At the start of the millennium, cosmetic procedures and aesthetic treatments were an exclusive realm, open only to the rich and famous. Almost 20 years on and the powers of aesthetic medicine are no longer reserved for the financial elite, as procedures become more widely available, affordable – and accepted as the social norm. In 2019, a visit to your aesthetic clinic is as mundane as a doctor or dentist appointment.
Aesthetic medicines proliferation into everyday life has coincided with the rise of the self-care and mental-health awareness movement, and experts are taking notice. As a result, the psychological motivations and side-effects of aesthetic treatments are at the forefront of new research, and the results might surprise you…
‘People choose minimally invasive cosmetic procedures to look and feel good,’
From a study of 500 patients who underwent aesthetic procedures in 2017, more than 70% were said to be motivated by psychological wellbeing and an increased self-confidence, over physical appearance. The study found that unlike the out-dated and clichéd stigma of vanity and self-obsession, those who underwent aesthetic treatments were generally normal, sensible people with individual stories and concerns. Their motivations were varied, complex and usually independent of spousal or peer influence. In other words, they were having the procedure for them and them alone. Self-perceived physical ‘imperfections’ can stem from deep rooted beliefs, and a good practitioner knows that ‘a patients motivations should never be considered trivial.’
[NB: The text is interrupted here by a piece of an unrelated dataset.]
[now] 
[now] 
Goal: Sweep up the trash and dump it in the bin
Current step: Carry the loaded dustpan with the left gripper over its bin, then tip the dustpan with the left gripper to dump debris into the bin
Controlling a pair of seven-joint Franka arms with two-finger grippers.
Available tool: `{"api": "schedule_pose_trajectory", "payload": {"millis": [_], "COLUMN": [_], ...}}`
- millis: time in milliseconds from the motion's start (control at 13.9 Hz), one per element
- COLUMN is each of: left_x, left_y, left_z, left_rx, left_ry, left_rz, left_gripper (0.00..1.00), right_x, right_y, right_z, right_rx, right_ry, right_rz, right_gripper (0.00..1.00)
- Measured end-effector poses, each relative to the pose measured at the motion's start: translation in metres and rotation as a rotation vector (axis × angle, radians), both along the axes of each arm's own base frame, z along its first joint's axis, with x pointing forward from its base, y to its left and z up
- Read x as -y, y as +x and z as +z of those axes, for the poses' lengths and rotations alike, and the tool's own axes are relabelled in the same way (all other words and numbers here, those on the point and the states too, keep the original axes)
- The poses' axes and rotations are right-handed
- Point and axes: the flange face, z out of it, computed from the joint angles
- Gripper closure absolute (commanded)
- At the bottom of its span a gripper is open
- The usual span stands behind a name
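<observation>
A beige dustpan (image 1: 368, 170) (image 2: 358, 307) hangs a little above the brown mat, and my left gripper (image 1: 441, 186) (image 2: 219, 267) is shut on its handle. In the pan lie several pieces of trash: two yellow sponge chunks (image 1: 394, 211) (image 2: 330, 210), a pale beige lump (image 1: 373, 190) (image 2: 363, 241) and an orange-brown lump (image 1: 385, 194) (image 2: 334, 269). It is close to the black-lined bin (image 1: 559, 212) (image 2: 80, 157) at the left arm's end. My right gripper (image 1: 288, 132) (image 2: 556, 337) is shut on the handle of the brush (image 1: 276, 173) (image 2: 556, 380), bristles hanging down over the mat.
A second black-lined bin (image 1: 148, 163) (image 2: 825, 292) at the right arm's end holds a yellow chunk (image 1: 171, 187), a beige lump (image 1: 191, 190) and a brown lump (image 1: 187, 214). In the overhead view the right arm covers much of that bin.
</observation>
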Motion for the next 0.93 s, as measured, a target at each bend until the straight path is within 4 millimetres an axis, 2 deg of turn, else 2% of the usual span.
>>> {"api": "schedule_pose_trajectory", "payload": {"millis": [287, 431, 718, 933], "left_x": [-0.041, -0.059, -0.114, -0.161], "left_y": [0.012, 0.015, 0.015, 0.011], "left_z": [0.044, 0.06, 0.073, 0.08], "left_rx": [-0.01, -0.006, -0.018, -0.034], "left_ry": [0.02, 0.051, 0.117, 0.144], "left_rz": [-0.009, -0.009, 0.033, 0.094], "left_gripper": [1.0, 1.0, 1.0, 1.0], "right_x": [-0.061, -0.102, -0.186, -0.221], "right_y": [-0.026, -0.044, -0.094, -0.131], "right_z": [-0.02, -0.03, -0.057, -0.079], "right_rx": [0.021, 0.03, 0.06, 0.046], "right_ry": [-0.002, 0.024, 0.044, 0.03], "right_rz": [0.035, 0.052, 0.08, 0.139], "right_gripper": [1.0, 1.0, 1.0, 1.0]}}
Whilst a problematic relationship with your physical appearance can be targeted through long intensive counselling, it is understandable why many patients would rather alleviate their distress with a quick 30-minute procedure. In fact, many of the study’s participants reported ‘a better quality of life’ and feelings of ‘sustained wellbeing’ following treatment.
Botox – the New Antidepressant?
It’s not just the psychology of aesthetics that’s proving beneficial to mental health. Botulinum Toxin (Botox) is currently undergoing clinical assessment for its potential use in the treatment of symptoms of depression. A small scale 2017 clinical trial reported that, when administered as a complementary treatment alongside traditional therapy, patients reported an ‘improved quality of life’ and a reduction in intense depressive symptoms.
Whilst the exact scientific reason behind these results is still uncertain, the trial scientists believe that it has something to do with a disruption to the ‘facial feedback mechanism.’ When we make different facial expressions, the muscle movement transmits a message to the brain that signals a corresponding emotion. The contraction of the forehead and frown-line is translated by the brain as requiring a negative emotional response and activity in this area is often significantly increased in depressed patients. Administering Botox to the (glabellar) frown line and forehead helps decrease movement in these areas and limit the negative signals sent to the brain!
As a professional aesthetic practitioner, it is important to assess patients individually and thoroughly evaluate their physical and mental health before any medical procedure, yet whilst still in its’ early research stage, these findings suggest a bold step forward in the treatment of depression and a significant shift in the understanding and application of aesthetic medicine.